Problem to work on >>
Quote the data below in full, please, without altering anything.

(Collection entries)
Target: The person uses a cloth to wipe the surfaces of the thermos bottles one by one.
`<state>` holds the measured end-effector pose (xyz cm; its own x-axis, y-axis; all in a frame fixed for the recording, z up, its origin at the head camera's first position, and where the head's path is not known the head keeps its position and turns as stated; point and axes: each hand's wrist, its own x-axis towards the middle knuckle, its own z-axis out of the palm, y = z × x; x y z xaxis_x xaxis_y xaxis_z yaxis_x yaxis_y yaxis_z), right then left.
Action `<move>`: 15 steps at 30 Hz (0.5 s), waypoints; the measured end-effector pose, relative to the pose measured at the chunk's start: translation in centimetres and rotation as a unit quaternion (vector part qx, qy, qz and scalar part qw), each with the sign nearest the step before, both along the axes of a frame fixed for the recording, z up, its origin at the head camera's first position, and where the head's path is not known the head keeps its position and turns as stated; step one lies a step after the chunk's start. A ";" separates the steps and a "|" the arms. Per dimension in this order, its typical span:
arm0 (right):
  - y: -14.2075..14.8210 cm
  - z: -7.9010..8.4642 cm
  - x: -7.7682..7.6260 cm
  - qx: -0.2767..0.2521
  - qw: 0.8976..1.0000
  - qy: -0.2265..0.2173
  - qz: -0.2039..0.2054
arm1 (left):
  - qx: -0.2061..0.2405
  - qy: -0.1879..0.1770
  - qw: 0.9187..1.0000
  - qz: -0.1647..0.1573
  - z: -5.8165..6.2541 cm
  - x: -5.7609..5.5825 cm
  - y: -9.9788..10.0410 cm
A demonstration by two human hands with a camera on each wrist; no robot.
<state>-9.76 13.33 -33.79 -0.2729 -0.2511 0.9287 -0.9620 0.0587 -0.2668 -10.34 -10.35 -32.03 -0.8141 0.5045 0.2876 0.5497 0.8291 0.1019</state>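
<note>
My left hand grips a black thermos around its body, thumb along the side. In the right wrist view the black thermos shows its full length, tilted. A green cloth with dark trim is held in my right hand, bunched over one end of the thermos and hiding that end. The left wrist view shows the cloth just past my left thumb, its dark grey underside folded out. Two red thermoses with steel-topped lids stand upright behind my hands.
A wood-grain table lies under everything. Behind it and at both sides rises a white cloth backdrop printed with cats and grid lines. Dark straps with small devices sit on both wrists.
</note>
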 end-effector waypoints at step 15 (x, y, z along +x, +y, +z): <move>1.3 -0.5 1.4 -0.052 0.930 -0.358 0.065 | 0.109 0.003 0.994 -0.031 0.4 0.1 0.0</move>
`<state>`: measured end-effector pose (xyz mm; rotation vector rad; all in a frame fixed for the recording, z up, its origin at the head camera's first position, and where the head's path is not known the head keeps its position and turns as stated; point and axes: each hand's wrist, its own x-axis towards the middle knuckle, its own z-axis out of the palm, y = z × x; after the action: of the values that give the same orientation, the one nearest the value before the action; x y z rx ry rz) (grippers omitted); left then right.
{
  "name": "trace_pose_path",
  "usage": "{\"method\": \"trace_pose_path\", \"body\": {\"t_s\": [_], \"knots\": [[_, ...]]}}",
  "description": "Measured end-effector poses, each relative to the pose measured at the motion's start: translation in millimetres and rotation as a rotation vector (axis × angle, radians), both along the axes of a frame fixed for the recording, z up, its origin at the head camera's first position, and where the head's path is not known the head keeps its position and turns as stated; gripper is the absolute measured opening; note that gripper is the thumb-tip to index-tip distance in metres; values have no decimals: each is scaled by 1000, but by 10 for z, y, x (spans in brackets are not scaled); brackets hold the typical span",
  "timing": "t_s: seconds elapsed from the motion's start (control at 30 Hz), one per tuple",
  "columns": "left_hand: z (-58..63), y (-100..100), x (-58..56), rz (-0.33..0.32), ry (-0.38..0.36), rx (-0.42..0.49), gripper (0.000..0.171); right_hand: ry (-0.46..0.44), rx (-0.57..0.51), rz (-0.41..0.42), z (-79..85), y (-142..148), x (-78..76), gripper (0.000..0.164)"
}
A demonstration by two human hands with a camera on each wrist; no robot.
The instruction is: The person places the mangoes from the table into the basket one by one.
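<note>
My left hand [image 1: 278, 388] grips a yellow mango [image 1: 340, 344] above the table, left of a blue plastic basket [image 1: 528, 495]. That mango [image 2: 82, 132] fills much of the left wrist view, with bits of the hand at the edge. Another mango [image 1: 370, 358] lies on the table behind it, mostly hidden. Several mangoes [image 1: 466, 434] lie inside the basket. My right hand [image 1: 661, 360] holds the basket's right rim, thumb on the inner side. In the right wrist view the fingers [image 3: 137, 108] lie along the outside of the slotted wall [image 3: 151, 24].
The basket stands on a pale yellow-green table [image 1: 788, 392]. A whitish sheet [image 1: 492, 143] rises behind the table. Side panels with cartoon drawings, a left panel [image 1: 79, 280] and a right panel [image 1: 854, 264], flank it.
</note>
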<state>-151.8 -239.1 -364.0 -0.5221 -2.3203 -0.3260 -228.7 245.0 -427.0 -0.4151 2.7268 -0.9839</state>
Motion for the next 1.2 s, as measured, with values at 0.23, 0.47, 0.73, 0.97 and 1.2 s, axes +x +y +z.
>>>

Finished task >>
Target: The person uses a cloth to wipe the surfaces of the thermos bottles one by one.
`<state>` holds the measured end-effector pose (xyz cm; its own x-axis, y-axis; all in a frame fixed for the recording, z up, its origin at the head camera's first position, and where the head's path is not known the head keeps its position and turns as stated; point and axes: each hand's wrist, its own x-axis towards the middle knuckle, its own z-axis out of the palm, y = z × x; x y z xaxis_x xaxis_y xaxis_z yaxis_x yaxis_y yaxis_z), right then left.
Action `<move>`: 15 steps at 30 Hz (0.5 s), waypoints; the measured end-effector pose, relative to the pose measured at the chunk's start: translation in centimetres and rotation as a unit quaternion (vector part qx, qy, qz and scalar part qw), each with the sign nearest the step before, both along the axes of a frame fixed for the recording, z up, its origin at the head camera's first position, and where the head's path is not known the head keeps its position and turns as stated; step one lies a step after the chunk's start. A ";" separates the steps and a "|" the arms. Per dimension in this order, its typical span:
arm0 (right):
  - y: -14.2075..14.8210 cm
  - z: -7.9010..8.4642 cm
  - x: -7.7682..7.6260 cm
  - qx: -0.2767..0.2521
  - qw: 0.8976..1.0000
  - qy: -0.2265..0.2173
  - qz: -0.2039..0.2054
arm1 (left):
  - qx: -0.2061..0.2405
  - qy: -0.1879..0.1770
  - qw: 0.9187..1.0000
  - qz: -0.1647..0.1573
  - z: -5.8165..6.2541 cm
  - x: -5.7609..5.5825 cm
  - y: -9.9788..10.0410 cm
A demonstration by two human hands with a camera on each wrist; no robot.
<state>-9.76 13.33 -33.79 -0.2729 -0.2511 0.9287 -0.9620 0.0587 -0.2668 -10.34 -10.35 -32.03 -0.8141 0.5045 0.2876 0.5497 0.8291 0.1019</state>
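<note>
My left hand grips a black thermos around its body, thumb along the side. In the right wrist view the black thermos shows its full length, tilted. A green cloth with dark trim is held in my right hand, bunched over one end of the thermos and hiding that end. The left wrist view shows the cloth just past my left thumb, its dark grey underside folded out. Two red thermoses with steel-topped lids stand upright behind my hands.
A wood-grain table lies under everything. Behind it and at both sides rises a white cloth backdrop printed with cats and grid lines. Dark straps with small devices sit on both wrists.
</note>
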 end-effector waypoints at step 15 (x, y, z along +x, +y, +z): <move>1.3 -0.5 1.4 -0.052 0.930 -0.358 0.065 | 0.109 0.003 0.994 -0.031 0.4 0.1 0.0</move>
`<state>`: measured end-effector pose (xyz mm; rotation vector rad; all in a frame fixed for the recording, z up, its origin at the head camera's first position, and where the head's path is not known the head keeps its position and turns as stated; point and axes: each hand's wrist, its own x-axis towards the middle knuckle, its own z-axis out of the palm, y = z × x; after the action: of the values that give the same orientation, the one nearest the value before the action; x y z rx ry rz) (grippers omitted); left then right.
{
  "name": "trace_pose_path",
  "usage": "{\"method\": \"trace_pose_path\", \"body\": {\"t_s\": [_], \"knots\": [[_, ...]]}}",
  "description": "Measured end-effector poses, each relative to the pose measured at the motion's start: translation in millimetres and rotation as a rotation vector (axis × angle, radians), both along the axes of a frame fixed for the recording, z up, its origin at the head camera's first position, and where the head's path is not known the head keeps its position and turns as stated; gripper is the absolute measured opening; note that gripper is the thumb-tip to index-tip distance in metres; values have no decimals: each is scaled by 1000, but by 10 for z, y, x (spans in brackets are not scaled); brackets hold the typical span",
  "timing": "t_s: seconds elapsed from the motion's start (control at 30 Hz), one per tuple",
  "columns": "left_hand: z (-58..63), y (-100..100), x (-58..56), rz (-0.33..0.32), ry (-0.38..0.36), rx (-0.42..0.49), gripper (0.000..0.171); right_hand: ry (-0.46..0.44), rx (-0.57..0.51), rz (-0.41..0.42), z (-79..85), y (-142..148), x (-78..76), gripper (0.000..0.164)"
}
A demonstration by two human hands with a camera on each wrist; no robot.
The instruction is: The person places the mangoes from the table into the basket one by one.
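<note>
My left hand [image 1: 278, 388] grips a yellow mango [image 1: 340, 344] above the table, left of a blue plastic basket [image 1: 528, 495]. That mango [image 2: 82, 132] fills much of the left wrist view, with bits of the hand at the edge. Another mango [image 1: 370, 358] lies on the table behind it, mostly hidden. Several mangoes [image 1: 466, 434] lie inside the basket. My right hand [image 1: 661, 360] holds the basket's right rim, thumb on the inner side. In the right wrist view the fingers [image 3: 137, 108] lie along the outside of the slotted wall [image 3: 151, 24].
The basket stands on a pale yellow-green table [image 1: 788, 392]. A whitish sheet [image 1: 492, 143] rises behind the table. Side panels with cartoon drawings, a left panel [image 1: 79, 280] and a right panel [image 1: 854, 264], flank it.
</note>
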<state>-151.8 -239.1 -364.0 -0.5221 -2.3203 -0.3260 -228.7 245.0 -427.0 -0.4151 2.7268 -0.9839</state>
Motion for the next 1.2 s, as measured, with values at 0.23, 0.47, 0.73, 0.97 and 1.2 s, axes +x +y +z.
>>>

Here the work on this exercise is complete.